Monday, June 18, 2018     Volume: 19, Issue: 15

Santa Maria Sun / News

The following article was posted on June 14th, 2017, in the Santa Maria Sun - Volume 18, Issue 15 [ Submit a Story ]
The following articles were printed from Santa Maria Sun [] - Volume 18, Issue 15

Unmarked burial site verified at Mission Santa Ines


The buried remains of hundreds of mission-era people were discovered at the Santa Ines Mission grounds on June 1 after a visit from an Institute for Canine Forensics team.

The effort to search the grounds for previously unknown remains was spearheaded by mission archivist Sheila Benedict, who made an educated guess that there were people buried outside the mission’s cemetery walls.

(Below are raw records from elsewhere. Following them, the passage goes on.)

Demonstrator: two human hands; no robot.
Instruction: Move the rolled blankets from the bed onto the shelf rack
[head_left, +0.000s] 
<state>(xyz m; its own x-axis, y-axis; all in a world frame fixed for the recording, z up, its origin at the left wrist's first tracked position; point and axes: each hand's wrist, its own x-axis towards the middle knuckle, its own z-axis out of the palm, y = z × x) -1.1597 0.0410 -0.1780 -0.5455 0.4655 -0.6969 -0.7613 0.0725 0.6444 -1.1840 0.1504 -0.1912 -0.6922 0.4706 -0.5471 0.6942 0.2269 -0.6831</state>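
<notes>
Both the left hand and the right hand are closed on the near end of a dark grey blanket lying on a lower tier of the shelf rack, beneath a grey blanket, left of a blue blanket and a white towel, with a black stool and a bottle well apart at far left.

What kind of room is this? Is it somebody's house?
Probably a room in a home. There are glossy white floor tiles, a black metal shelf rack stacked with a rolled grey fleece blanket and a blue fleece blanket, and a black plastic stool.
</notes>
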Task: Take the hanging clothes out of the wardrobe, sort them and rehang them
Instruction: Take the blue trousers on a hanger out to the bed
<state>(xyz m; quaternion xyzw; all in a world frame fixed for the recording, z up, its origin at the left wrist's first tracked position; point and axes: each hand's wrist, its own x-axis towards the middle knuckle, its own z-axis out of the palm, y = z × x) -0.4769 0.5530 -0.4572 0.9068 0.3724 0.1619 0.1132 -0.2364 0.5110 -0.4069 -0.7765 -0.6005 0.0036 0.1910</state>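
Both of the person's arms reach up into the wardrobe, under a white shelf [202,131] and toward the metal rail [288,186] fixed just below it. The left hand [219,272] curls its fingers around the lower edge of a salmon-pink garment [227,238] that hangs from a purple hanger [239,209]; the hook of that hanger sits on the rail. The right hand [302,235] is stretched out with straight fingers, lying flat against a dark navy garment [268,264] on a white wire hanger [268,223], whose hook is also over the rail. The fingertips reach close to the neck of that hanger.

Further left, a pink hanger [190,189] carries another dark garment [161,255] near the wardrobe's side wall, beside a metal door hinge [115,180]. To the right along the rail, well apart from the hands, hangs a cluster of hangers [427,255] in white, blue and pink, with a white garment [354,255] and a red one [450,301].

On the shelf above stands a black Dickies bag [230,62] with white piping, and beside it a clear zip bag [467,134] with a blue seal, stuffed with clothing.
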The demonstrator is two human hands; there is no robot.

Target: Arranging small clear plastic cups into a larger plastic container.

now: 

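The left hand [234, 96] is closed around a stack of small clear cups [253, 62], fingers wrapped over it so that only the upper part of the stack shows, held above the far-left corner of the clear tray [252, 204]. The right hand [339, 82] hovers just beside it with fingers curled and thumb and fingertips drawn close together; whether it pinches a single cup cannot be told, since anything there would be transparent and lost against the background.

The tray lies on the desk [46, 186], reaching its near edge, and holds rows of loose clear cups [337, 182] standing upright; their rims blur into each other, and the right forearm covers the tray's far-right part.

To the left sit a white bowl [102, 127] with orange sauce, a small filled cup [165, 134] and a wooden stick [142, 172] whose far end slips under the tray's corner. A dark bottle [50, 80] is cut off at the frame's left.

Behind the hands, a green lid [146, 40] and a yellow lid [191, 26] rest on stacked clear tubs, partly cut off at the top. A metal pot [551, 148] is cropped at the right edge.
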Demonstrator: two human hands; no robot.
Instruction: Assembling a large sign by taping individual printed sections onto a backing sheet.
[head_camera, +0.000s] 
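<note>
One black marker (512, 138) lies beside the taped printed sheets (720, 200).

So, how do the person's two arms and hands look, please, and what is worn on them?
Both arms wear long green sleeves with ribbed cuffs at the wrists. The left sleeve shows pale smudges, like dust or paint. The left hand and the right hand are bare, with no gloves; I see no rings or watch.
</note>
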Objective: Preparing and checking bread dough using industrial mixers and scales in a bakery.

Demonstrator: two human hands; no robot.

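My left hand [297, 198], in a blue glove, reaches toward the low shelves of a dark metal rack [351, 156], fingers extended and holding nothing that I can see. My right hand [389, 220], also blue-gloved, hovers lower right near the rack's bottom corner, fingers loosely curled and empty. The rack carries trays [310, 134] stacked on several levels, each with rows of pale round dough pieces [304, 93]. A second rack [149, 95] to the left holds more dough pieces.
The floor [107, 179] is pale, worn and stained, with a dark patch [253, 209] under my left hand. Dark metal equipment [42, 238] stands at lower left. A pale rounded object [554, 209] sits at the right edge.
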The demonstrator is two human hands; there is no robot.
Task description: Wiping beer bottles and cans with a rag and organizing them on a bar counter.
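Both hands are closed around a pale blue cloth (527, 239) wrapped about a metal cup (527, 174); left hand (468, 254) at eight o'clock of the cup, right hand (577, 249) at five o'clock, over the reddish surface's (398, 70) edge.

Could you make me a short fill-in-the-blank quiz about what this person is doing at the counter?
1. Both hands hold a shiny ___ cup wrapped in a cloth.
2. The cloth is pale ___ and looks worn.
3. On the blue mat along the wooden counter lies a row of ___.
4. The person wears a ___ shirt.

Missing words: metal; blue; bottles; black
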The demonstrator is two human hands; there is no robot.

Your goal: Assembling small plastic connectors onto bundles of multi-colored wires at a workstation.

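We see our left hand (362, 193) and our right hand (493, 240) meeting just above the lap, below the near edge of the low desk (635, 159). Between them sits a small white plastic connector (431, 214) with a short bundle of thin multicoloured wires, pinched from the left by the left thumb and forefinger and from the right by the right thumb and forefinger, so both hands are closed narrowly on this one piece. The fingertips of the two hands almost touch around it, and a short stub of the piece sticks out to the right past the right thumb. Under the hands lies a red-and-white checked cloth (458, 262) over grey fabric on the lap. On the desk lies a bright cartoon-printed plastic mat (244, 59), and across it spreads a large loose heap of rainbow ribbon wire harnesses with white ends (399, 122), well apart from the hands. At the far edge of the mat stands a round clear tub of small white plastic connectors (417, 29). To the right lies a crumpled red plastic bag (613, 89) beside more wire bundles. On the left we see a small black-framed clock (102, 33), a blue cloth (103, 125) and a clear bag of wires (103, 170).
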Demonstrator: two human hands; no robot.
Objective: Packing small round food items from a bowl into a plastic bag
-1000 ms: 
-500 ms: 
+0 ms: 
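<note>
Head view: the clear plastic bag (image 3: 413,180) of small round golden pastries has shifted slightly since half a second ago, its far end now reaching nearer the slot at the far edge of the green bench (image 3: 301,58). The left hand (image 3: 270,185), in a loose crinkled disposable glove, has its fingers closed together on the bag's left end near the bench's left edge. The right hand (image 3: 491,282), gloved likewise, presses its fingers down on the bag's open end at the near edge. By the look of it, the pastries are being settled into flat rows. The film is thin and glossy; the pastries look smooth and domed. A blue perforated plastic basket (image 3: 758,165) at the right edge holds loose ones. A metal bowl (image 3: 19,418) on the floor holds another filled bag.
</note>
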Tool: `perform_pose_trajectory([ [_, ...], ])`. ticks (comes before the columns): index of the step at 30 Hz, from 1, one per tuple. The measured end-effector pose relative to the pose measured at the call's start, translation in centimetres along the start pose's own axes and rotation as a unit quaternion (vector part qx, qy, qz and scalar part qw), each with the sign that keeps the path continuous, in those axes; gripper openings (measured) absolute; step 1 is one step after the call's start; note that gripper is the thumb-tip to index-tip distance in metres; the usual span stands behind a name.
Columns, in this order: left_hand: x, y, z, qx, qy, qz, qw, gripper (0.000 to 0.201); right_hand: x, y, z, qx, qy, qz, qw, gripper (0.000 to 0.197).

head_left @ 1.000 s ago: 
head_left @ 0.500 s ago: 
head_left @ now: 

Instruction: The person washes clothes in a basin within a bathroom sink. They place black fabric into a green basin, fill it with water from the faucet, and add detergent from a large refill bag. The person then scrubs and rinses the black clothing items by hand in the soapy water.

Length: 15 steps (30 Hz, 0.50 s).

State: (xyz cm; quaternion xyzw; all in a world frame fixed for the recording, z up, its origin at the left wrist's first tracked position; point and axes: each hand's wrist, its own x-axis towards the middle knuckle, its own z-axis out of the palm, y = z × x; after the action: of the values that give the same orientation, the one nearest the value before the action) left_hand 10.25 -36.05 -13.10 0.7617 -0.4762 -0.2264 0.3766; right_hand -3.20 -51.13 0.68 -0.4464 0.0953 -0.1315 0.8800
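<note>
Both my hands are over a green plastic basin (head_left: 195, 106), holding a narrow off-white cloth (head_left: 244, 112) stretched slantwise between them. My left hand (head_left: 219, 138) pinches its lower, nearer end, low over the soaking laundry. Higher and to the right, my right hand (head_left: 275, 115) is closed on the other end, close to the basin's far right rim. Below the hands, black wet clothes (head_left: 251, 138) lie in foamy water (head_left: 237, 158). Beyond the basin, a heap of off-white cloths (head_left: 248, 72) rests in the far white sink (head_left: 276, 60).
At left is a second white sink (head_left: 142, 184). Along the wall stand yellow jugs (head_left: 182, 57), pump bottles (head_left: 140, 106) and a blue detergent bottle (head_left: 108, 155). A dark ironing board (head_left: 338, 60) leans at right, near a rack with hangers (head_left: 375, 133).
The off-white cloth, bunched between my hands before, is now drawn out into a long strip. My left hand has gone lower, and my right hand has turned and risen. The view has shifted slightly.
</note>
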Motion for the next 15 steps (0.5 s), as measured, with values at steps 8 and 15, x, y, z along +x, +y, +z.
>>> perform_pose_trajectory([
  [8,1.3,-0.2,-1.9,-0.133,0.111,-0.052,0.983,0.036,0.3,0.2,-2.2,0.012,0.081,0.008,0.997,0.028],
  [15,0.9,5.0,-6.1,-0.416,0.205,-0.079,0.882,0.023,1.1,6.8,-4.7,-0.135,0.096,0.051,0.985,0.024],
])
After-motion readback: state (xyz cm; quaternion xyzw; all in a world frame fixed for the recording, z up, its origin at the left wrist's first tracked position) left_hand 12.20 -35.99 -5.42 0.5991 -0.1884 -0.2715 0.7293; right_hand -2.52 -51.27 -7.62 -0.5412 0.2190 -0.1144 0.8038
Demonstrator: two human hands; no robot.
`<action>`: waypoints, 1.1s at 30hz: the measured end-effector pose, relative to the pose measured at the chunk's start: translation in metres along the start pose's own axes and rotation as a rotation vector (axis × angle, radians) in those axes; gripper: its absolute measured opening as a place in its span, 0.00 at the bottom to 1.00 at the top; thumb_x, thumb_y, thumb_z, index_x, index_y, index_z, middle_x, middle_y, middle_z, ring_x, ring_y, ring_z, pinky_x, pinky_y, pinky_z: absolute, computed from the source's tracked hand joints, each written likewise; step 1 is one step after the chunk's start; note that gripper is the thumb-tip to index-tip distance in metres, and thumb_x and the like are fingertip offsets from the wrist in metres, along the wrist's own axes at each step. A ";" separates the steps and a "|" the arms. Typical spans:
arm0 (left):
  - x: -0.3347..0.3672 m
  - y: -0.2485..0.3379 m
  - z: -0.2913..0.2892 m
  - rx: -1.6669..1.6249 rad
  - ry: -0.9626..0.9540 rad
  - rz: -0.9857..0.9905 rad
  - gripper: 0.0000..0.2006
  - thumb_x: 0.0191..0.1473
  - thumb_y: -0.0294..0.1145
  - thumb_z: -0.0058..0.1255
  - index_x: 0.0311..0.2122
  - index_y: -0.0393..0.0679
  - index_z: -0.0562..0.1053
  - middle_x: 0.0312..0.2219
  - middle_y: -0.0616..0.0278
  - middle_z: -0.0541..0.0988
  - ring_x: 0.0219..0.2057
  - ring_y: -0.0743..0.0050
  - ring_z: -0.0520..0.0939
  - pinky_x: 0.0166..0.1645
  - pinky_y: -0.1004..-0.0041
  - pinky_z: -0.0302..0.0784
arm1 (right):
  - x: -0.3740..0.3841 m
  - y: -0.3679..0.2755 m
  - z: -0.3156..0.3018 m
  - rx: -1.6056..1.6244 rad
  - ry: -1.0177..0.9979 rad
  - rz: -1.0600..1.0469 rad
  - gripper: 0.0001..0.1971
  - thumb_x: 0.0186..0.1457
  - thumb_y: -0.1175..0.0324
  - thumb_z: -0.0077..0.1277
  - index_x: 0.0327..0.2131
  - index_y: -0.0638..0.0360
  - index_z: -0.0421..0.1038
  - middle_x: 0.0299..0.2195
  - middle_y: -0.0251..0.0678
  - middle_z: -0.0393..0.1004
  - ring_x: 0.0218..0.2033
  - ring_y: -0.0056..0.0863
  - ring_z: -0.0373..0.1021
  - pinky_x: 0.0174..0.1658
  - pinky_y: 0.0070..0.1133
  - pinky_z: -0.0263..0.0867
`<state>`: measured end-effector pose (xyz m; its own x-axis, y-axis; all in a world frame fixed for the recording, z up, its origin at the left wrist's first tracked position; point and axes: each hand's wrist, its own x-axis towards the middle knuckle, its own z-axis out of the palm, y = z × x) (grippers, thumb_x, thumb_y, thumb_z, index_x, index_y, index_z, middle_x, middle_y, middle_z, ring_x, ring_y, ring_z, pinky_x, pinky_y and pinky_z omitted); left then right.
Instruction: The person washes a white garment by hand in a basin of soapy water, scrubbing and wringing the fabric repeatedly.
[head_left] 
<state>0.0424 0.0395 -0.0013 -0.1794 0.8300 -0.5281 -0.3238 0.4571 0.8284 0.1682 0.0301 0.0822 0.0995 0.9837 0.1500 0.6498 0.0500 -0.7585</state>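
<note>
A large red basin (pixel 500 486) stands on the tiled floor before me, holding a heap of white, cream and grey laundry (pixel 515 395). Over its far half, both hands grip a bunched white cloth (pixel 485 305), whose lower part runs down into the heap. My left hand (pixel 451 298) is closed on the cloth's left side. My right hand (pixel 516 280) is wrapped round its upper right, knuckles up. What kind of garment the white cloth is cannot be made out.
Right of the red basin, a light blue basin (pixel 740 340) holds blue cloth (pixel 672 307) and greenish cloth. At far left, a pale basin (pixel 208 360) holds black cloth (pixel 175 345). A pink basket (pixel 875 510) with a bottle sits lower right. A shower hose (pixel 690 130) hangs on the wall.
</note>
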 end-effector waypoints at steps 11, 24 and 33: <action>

After reviewing the mission’s burial records, which date back to its establishment in 1804, Benedict counted roughly 1,995 names that were not marked in the cemetery there. After a grant application she submitted received approval, Benedict organized the visit from the institute’s team that specializes in aged human remains.

“Their dogs do strictly old remains, they don’t do search and rescue, and they went through the cemetery,” she said. “It’s no surprise to me that they found remains there, and I asked them if they could check on the other side of wall.”

That’s when the canine investigators sniffed out a much larger burial site, Benedict said. Another fact-finding mission happened the next week, when Archaeo-Physics visited the mission with ground-penetrating radar.

The mission is still waiting on the radar reports, Benedict said, but along with the burial records, it may be possible to get a general idea of who is buried there based on the records and past investigations. She cited a previous ground-penetrating radar report completed nearby on mission grounds that revealed the footprints of some buildings—a barracks for Spanish soldiers and some Chumash living quarters.

But according to the books, most of the people buried there are probably Chumash, she said.

“It could be mixed-in Chumash with some Spanish soldiers. We don’t know exactly who’s in there, we may never know,” she said.

Benedict said that she alerted the Santa Ynez Band of Chumash Indians’ tribal council about the ground-penetrating radar team’s visit, and Chumash staff and elders attended the search. Moving forward with investigating, moving, or marking the remains would be done with consideration for the wishes of the Chumash, she said.

Kenneth Kahn, the tribal chairman for the Chumash, told the Sun that he appreciated “the great working relationship” the tribe and the mission have currently. He explained that the Chumash’s Tribal Elders Council is mostly concerned with protecting the newly confirmed burial site.

“We’ve always understood that thousands of our people are on site there resting, and we want to make sure that we respect that and that any perimeters are respected as well,” Kahn said. “We know that a lot of activities take place on the mission grounds, and we want to make sure that there aren’t any activities happening on top of the grave sites.”

Benedict said that the results from the radar report will be made available to the Chumash immediately. The grant funding for the canine and radar investigations came mostly from the California Missions Foundation and some from the Native Daughters of the Golden West, she added.

“I’m delighted that I got the grant to do this because it confirms what the books say, about just how many people we have buried out there,” she said.